~~Perhaps no other American writer of Armenian descent has written with as much sensitivity and awe on the subject of the Catastrophe as Michael Arlen Jr, derivatively in “Exiles” and more deliberately in “Passage to Ararat.” One of the great American works of non-fiction narrative, “Passage to Ararat” is at once a travelogue, a rediscovery, a meditation, but above all, a mourning. Long before non-fiction narrative became an established genre, long before “writing about the Genocide” became a much used (and abused) term, Michael Arlen gave us a work which is as new as it was four decades ago–a work for the generations, and for many re-readings.~~
I thought, How strange to finally meet one’s past: to simply meet it, the way one might finally acknowledge a person who had been in one’s company a long while. So, it’s you!

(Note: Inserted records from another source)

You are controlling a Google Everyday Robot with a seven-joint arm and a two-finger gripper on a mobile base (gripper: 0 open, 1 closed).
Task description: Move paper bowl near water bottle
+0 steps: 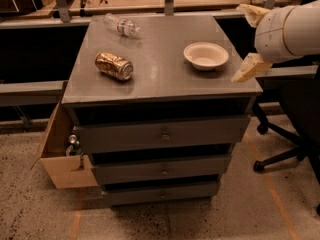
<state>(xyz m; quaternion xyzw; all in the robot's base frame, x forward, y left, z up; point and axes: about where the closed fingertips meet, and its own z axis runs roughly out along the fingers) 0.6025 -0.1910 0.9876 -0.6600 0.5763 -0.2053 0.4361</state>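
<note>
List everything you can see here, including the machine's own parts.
paper bowl: one, cream, right side of cabinet top
water bottle: one, clear, lying at back left of top
can: one, gold-brown, lying left of centre on top
cabinet: one, grey, centre
cardboard box: one, brown, low beside cabinet's left side
office chair: one, black, right edge
arm: one, white, upper right
claw: one, cream, open, just right of the bowl, at the cabinet's edge
</note>
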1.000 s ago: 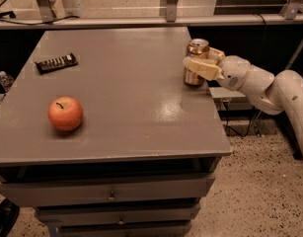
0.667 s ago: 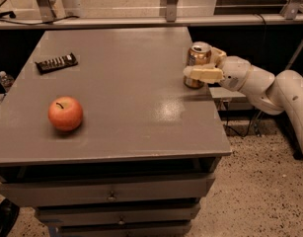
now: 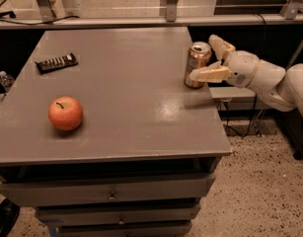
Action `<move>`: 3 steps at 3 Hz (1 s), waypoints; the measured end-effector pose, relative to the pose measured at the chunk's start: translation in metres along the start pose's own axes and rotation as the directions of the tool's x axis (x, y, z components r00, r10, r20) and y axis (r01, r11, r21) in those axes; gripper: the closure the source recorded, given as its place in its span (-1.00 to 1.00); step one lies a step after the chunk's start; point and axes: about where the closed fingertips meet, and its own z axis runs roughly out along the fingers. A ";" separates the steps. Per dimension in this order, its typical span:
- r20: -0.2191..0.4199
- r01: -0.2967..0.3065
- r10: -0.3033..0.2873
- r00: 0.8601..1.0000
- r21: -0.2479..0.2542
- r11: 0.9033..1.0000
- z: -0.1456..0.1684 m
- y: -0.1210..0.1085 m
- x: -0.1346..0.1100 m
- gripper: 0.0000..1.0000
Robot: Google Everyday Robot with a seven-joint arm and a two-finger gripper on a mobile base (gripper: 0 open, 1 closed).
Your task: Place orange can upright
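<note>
The can (image 3: 197, 65) stands upright on the grey table (image 3: 131, 98), close to the table's right edge and toward the far side, its silver top with the opening facing up and its copper-orange side catching the light. The gripper (image 3: 202, 57) is at the can, reaching in from the right past the table edge on a white arm (image 3: 269, 78). Its claw is spread wide and is not clamped on anything. One pale finger (image 3: 222, 46) angles up behind and to the right of the can's top, while the other finger (image 3: 210, 74) lies across the front of the can's lower right side, with its tip over the can's base. Whether that lower finger touches the can or only passes in front of it cannot be told. The can's shadow falls on the table toward the right edge. An apple (image 3: 65, 113), round and orange-red with its stem up, sits on the near left part of the table, well apart from the can. A dark flat bar (image 3: 56, 62) with pale marks lies at the far left, at a slant. Below the tabletop are drawers (image 3: 111, 194) with small knobs, and speckled floor (image 3: 259, 191) shows to the right of the table.
</note>
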 end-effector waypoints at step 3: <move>-0.028 0.312 -0.311 0.950 0.090 0.946 -0.043 0.044 -0.141 -1.00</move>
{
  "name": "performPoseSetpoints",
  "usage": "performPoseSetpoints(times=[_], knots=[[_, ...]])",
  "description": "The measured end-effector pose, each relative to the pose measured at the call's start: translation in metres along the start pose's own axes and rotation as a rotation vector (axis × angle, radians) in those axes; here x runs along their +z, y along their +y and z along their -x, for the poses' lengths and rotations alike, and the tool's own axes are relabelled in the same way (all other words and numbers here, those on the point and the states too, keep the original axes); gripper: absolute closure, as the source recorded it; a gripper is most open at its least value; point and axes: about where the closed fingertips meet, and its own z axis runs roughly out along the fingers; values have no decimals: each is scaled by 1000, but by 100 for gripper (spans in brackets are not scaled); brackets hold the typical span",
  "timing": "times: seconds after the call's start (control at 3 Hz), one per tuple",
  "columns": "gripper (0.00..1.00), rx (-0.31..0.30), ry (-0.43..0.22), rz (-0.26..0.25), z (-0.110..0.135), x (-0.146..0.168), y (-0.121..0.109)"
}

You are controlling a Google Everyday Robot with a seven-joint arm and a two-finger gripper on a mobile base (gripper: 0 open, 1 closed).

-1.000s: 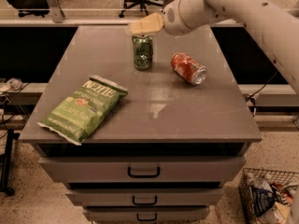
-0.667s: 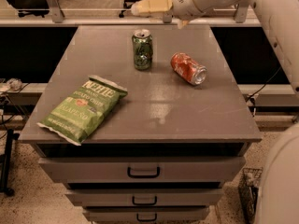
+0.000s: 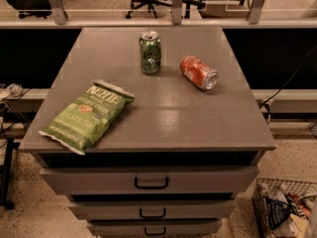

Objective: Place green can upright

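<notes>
Your small dented green metal drink can (image 3: 150, 53) stands upright on its base toward the far edge of the grey cabinet top (image 3: 163, 118), silver top facing up and nothing touching it. The two-finger gripper is nowhere in the camera view, so you cannot tell how wide it is set or whether it has hold of anything. What is plain is that it is not on the can. By the look of things the placing itself is done, and the step in hand is to leave the can undisturbed. If you bring the arm into view, route it high, well above the can's rim, because a dented can on a narrow base is likely to tip at a light brush. Mind the red and white drink can (image 3: 198, 72) lying on its side near the green one, to its right in the view and apart from it. It can roll, and a nudge could send it into your upright can. The large flat green chip bag (image 3: 86, 114) lies well apart at the near left corner and is no concern. Check that the can shows no lean before you call it finished; from here it looks straight.
</notes>
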Motion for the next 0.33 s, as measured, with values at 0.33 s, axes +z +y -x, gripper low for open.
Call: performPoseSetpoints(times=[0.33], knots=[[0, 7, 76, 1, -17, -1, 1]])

I was standing by myself beneath the overhanging slabs of the Monument, looking into the fire. I remember thinking that if I had had a flower in my hand I would gladly have thrown it into the fire, but that I hadn’t remembered to pick one. My eyes went out to the open field beyond the fire, the field of yellow flowers. I thought that it didn’t matter about the flower; I thought suddenly that I was home. It was the flattest, simplest, lightest of feelings. I thought, So this is what it’s all about.
And then I felt my father’s hand in mine. It was so strong a feeling that today I can almost (but not quite) recover that imaginary touch. But what I responded to was not merely the “touch”–I had felt that before, at many moments in my life. One of the key memories of my childhood had been a nearly tactile recollection of being pulled by the hand (were we running? walking?) by my father down an unremembered street–an unremembered time except for the pull of the hand, even his face out of sight, his expression unknown, only his arm extending from a dark overcoat.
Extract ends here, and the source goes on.